はじめに

読者のみなさんからいただいた家計や保険、ローンなど、お金の悩みにプロのファイナンシャルプランナーが答えるFPの家計相談シリーズ
今回の相談者は、45歳、会社員の女性。夫と死別してから大黒柱として家計を支えてきましたが、今後は家族のケアを優先するために、早期退職を希望しています。FPの三澤恭子氏がお答えします。

私45歳会社員、子13歳(中学1年娘)、主人と死別し母子家庭です。これまで家庭を犠牲に仕事優先の毎日でしたが、子どもが思春期になり生活リズムを正して家庭優先へ生活をシフトしたいと考えています。また両親に介護が必要になってきたこともあり、早期退職を検討しています。これからかかる教育費、実家の介護、そして1人の老後資金を考え、早期退職が可能か(もしくはどの程度の勤労収入が必要か?)、また家計の見直しポイントについて、専門家の先生からアドバイスを頂ければと思います。

【相談者プロフィール】
女性、45歳、独身(死別)
職業:会社員
子どもの人数:1人(13歳)
同居家族について:近居の両親(父母とも後期高齢者)が要介護1と2です。
住居の形態:持ち家(マンション・集合住宅)
毎月の世帯の手取り金額:41万円(給与30、遺族年金11)
年間の世帯の手取りボーナス額:162万円
毎月の世帯の支出の目安:21.4万円

【支出の内訳】
住居費:6.9万円
食費:3万円
水道光熱費:0.8万円
教育費:3万円
保険料:2.5万円
通信費:1.1万円
お小遣い:1.2万円
その他:2.9万円(実家への援助金です)

【資産状況】
毎月の貯蓄額:25.5万円
ボーナスからの年間貯蓄額:87万円
現在の貯蓄総額:2652万円
現在の投資総額:4000万円
現在の負債総額:700万円
老後資金:公的年金は約110万円/年の見込み
退職金(一時金、確定給付年金、確定拠出年金含む概算):約1200万円
遺族年金:約135万円/年(~2025年3月迄)、約87万円/年(2025年4月~2040年12月迄)
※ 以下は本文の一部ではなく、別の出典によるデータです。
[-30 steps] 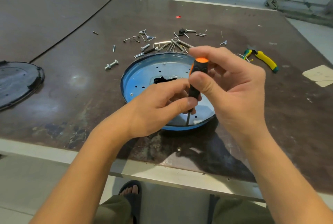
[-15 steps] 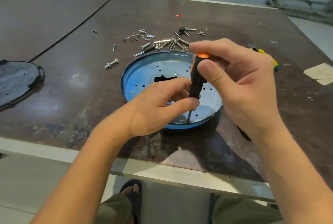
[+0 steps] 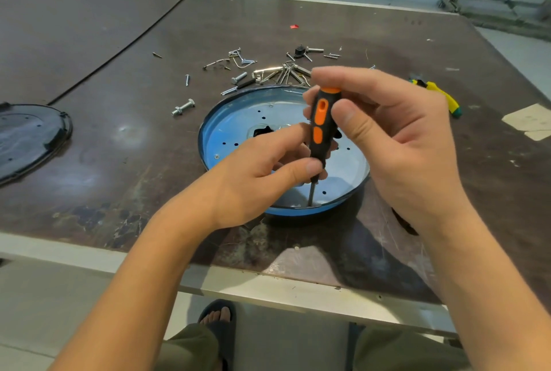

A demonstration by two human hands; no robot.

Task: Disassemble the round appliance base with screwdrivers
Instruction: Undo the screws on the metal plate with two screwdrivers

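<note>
— What's the biggest thing there?
— A dark brown table (image 3: 119, 147), scuffed near its front edge. A round blue base (image 3: 238, 120) lies on it, near that edge and about the middle of the view, open side up, with small holes across its pale inner floor and a dark cut-out at the centre.
— Anything else large?
— A black cover (image 3: 29, 138) at the far left, partly out of view, well apart from the base.
— And the hands?
— Both are over the base. The right hand (image 3: 396, 144) pinches the top of a screwdriver (image 3: 320, 123) between thumb and fingers. The left hand (image 3: 256, 179) pinches the bottom of its handle between thumb and forefinger.
— How does the screwdriver stand?
— Nearly upright, handle black and orange. Its tip is down inside the base, right by the near rim. I cannot tell whether it sits in a screw.
— Smaller things?
— Yellow-and-green pliers (image 3: 441, 96) behind the right hand, a bolt (image 3: 183, 107) just left of the base, and loose screws (image 3: 268, 69) scattered beyond its far rim.
</note>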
三澤: ご相談ありがとうございます。ファイナンシャルプランナーの三澤恭子です。一家の大黒柱を失いお子様の為にそしてご両親に心配をかけまいと一生懸命に働いてきたことが伝わってくる家計内容だと感じます。

娘さんもご両親も、頑張って家計を支える相談者様を応援されてきたのですね。これからの時間はご家族の為に使っていきたいとの思い、キャッシュフロー表から早期退職が可能かどうか確認していきましょう。